* What the task requires
If a line in the material below has the string "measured", copy it out.

Information shown below:

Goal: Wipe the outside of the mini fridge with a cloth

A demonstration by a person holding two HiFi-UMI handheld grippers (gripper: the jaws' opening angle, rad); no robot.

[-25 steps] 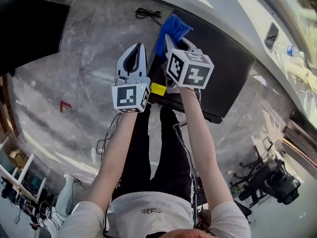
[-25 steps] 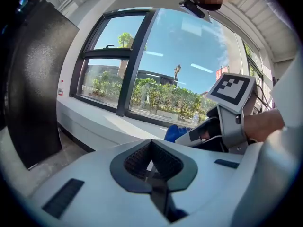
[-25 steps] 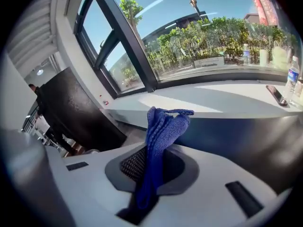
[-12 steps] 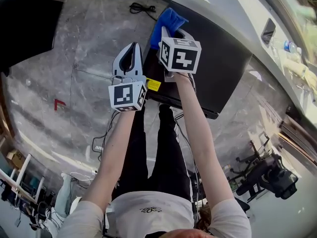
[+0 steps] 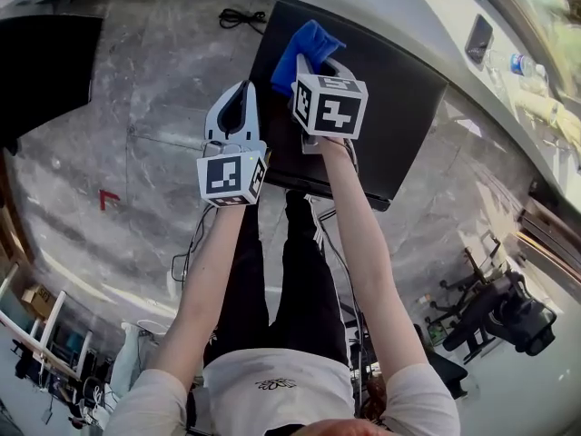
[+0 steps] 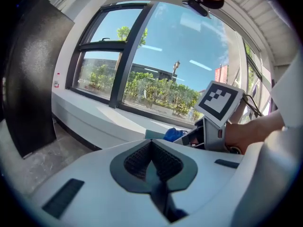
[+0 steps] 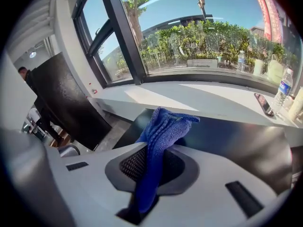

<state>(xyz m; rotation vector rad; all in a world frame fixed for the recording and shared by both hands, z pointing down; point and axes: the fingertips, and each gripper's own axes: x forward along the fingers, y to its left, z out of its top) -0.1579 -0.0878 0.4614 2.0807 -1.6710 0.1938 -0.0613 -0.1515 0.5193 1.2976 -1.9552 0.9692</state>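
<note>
Well left of the mini fridge (image 5: 390, 98), a large dark panel (image 5: 45, 62) fills the corner of the head view. A red mark (image 5: 107, 196) sits on the stone floor between the two. A black cable (image 5: 241, 16) lies on the floor just beyond the fridge's far left corner.

Next comes our left gripper (image 5: 240, 94), beside the fridge's left edge and seemingly over the floor, not the lid. In its own view the jaws of the left gripper (image 6: 151, 143) meet with nothing between them. It is idle.

Our right gripper (image 5: 318, 66) hangs over the fridge's top near that far left corner. Its jaws are clamped on the blue cloth (image 5: 307, 45), and in the right gripper view the cloth (image 7: 161, 126) runs up through the pads. Its loose end stands free ahead of them, with the dark fridge top (image 7: 227, 136) beyond. We cannot tell whether the cloth touches the surface; it looks slightly clear of it.

We judge the wipe of the top to be just at its start, with the sides not yet done. The next move calls for lowering the right gripper until the loose end lies flat on the lid. We then drag it rightward across the top without letting the grip slacken.

Right of the fridge, the window ledge carries a bottle (image 7: 284, 91).
</note>
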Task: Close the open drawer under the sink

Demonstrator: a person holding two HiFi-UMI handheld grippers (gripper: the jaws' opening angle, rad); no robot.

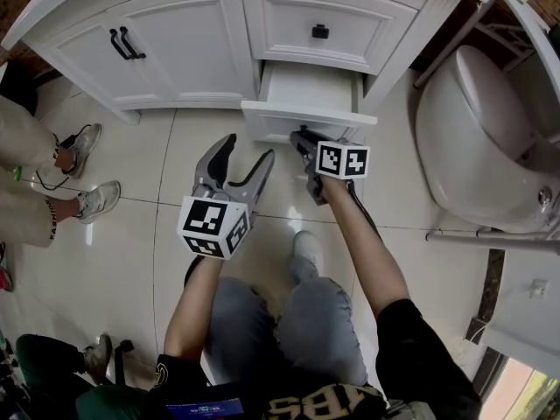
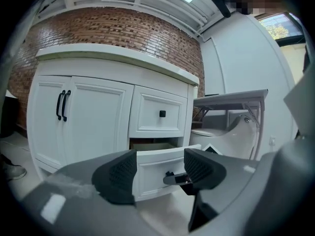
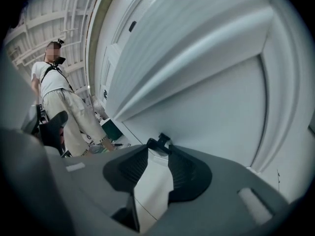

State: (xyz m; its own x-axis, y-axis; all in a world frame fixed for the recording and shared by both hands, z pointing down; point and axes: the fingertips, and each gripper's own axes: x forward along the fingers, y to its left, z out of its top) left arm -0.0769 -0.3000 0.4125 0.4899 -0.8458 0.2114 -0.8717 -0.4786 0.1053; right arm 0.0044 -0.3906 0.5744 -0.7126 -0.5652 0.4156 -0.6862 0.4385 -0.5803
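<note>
Your right gripper is up against the front of the open drawer, the lower one of the white vanity, which stands pulled out over the tiled floor. In the right gripper view your jaws are drawn in to a slim gap and the drawer's small black knob sits caught between their tips, with the white drawer front filling the frame just beyond. Your left gripper hangs over the floor just to the left of the drawer, apart from it, with its jaws spread wide and nothing in them. In the left gripper view you look between those pads straight at the open drawer and at your right gripper meeting the knob. The upper drawer above is shut flush. A toilet stands to your right, and a bystander's shoes rest on the tiles to your left.
</note>
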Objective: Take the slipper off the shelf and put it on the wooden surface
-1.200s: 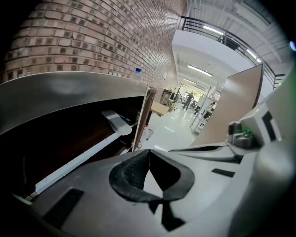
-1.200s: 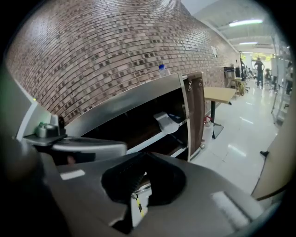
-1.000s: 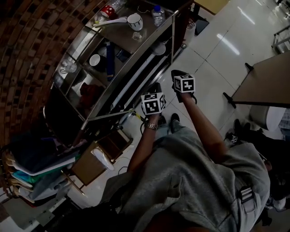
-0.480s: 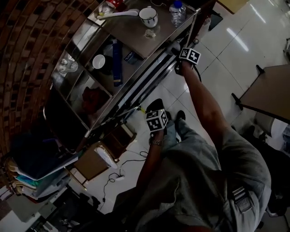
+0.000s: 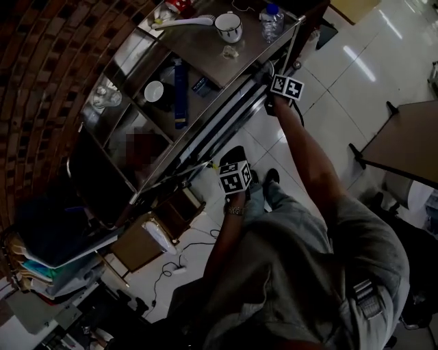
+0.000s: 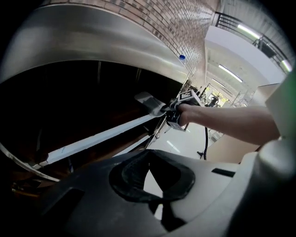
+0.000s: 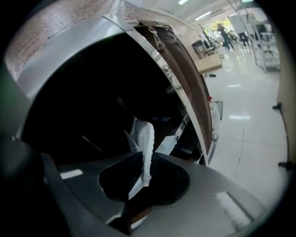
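Two grippers are showing, each one carrying one cube with black-and-white square markers.

The right gripper (image 7: 141, 159) is reaching out at arm's length to the front edge of the metal shelf (image 5: 205, 51). Its jaws are closing, and one slipper (image 7: 144, 139) is standing between them. It is thin, white and flat, with a pebbled weave. It is running down through the narrow gap with the pads pressing on it from both sides. The left gripper view is catching the same slipper as a pale flat flap. It is sticking out of the right gripper at the shelf's rim, above a long white bar (image 6: 97, 139).

The left gripper (image 6: 149, 155) is hanging lower and nearer the body, well apart from the shelf. Its dark rubber tips are meeting and are gripping nothing.

The shelf is showing brushed grey steel with curved tiers. Several things are sitting on the top tier:
- One round white cup (image 5: 227, 26) with a dark rim.
- One clear plastic bottle (image 5: 271, 19) with a blue cap.
- One small glass (image 5: 230, 51).

On the tier below:
- One white bowl (image 5: 153, 90).
- One upright blue slab (image 5: 179, 96).

A wall of small brown bricks (image 5: 41, 61) is curving behind the shelf. Glossy pale tiles (image 5: 328, 89) are covering the floor. One brown tabletop (image 5: 410, 130) on black legs is standing off to the right.
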Demonstrator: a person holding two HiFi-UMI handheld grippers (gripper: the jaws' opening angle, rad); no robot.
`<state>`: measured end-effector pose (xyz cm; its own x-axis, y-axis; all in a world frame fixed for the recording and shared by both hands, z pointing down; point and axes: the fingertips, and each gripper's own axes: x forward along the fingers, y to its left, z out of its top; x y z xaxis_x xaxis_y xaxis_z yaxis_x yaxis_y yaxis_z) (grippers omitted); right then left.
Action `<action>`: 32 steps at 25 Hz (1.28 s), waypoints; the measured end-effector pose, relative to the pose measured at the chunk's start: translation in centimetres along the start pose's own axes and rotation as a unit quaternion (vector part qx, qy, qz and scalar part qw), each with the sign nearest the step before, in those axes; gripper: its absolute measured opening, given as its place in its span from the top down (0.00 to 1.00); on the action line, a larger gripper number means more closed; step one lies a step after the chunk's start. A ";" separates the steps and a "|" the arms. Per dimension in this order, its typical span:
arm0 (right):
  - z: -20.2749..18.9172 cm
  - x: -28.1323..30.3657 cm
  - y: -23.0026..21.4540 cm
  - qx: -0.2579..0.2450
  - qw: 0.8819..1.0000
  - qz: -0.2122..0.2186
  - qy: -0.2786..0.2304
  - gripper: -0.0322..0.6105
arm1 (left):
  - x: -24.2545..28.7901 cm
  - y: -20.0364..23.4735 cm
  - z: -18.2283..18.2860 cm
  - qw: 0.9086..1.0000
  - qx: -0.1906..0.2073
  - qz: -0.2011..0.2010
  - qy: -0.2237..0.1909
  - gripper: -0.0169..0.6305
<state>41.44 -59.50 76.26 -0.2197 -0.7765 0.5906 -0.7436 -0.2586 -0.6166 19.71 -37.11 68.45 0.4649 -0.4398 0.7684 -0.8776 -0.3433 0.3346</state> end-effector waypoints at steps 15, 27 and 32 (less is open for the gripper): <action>-5.6 -24.8 1.6 -0.196 0.980 -0.039 -0.023 0.89 | -2.3 -12.2 6.6 0.990 0.093 -0.073 -0.071 0.97; -18.9 -29.0 5.6 -0.198 0.980 0.011 0.012 0.89 | -12.4 -4.0 -4.9 0.996 0.039 0.017 -0.075 0.97; -27.1 -31.9 9.5 -0.219 0.975 0.024 0.017 0.89 | -19.6 -0.2 -9.0 0.993 0.038 0.020 -0.114 0.97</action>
<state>24.24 -21.60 65.65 -0.2764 -0.7597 0.5886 -0.9286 0.0533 -0.3673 9.75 -20.95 58.19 0.4524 -0.6273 0.6339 -0.8883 -0.3805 0.2573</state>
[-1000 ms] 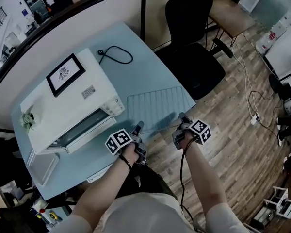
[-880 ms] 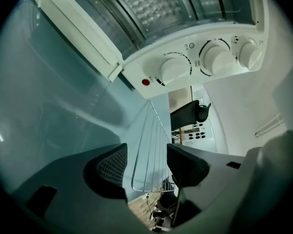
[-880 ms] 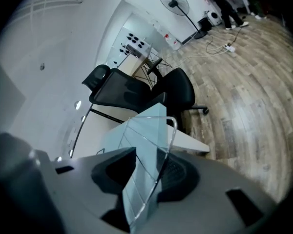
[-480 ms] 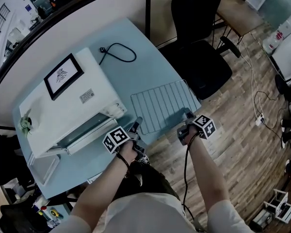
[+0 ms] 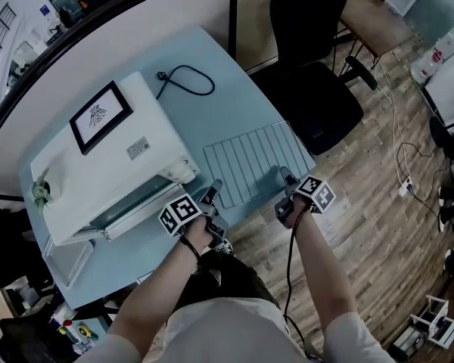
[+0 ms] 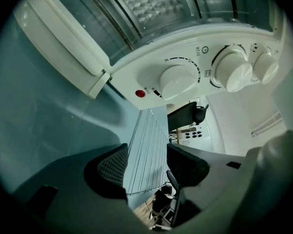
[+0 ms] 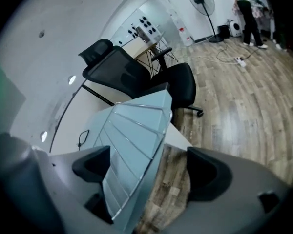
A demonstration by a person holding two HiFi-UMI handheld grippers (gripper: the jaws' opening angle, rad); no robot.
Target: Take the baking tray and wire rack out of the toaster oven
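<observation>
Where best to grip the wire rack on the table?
Its near frame wire, approached from the person's side, one jaw above, one below. The wire rack lies flat on the table, and that edge seems to reach the table's rim, so a jaw can slip under.

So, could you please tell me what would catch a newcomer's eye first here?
A white toaster oven stands at the table's left, door open. The wire rack lies flat to its right, with the left gripper and right gripper at its near edge, jaws just opened around it.
</observation>
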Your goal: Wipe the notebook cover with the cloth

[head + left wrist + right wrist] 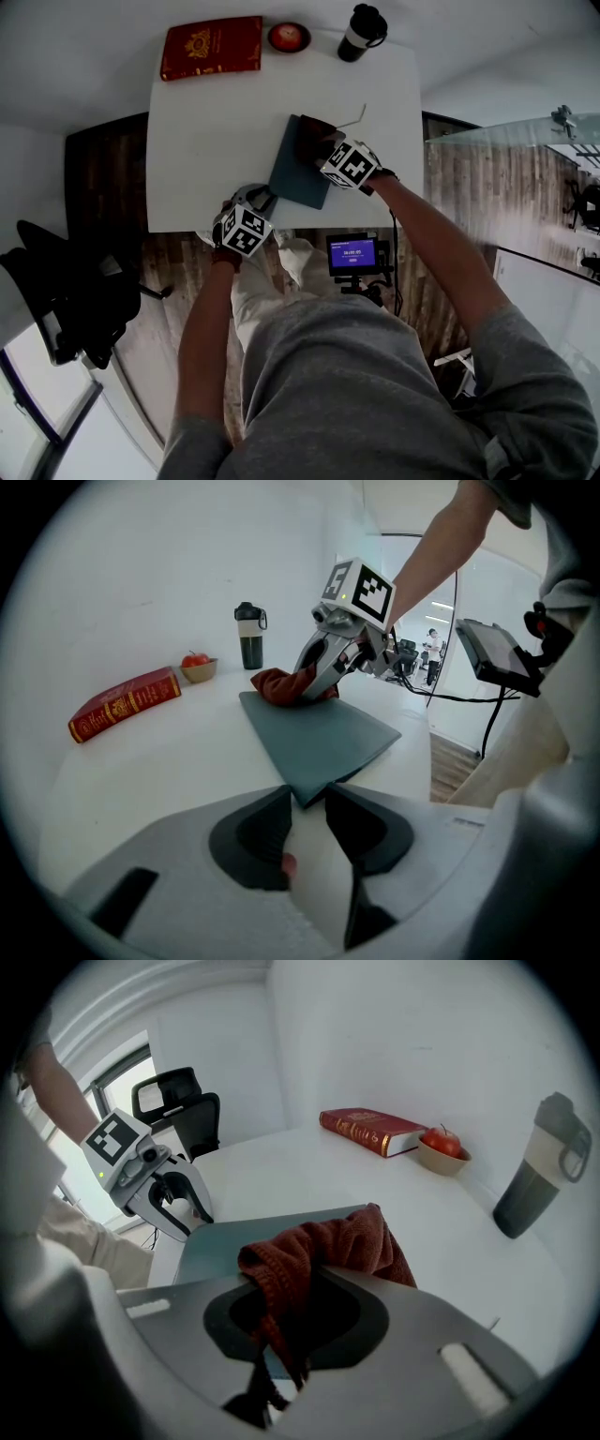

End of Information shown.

* Result of this exercise
`<state>`: measured end-effector pose (xyz cm; its own x-axis, y-axis; all in a world frame fixed for the recording and shared by both hands, z pointing down; point and axes: the fingertips, and each gripper's own axes: x forward along the fingers, y to its left, z out of its top; x y z xaxis_x xaxis_y xaxis_z yaxis_x yaxis_y yaxis_z) (grippers omitted); right then left.
Action `<action>`: 32 steps at 25 Hz (1.28 s), waypoints; the measured end-effector pose, relative to the pose measured at the chunk's start: translation in centimetres along the start pose's own axes and rotation as a unit quaternion (vector part qx, qy, qz and scalar part qw), each with the sign nearest the step before, in those axes; gripper: its absolute measured opening, given as its place in its span from the top down (0.00 to 1.00); on the action line, a larger gripper number means more closed; step one lies a step after the chunk's start. A ";" separates the steps and a "|" the arms. Per dimension in this order, its typical span:

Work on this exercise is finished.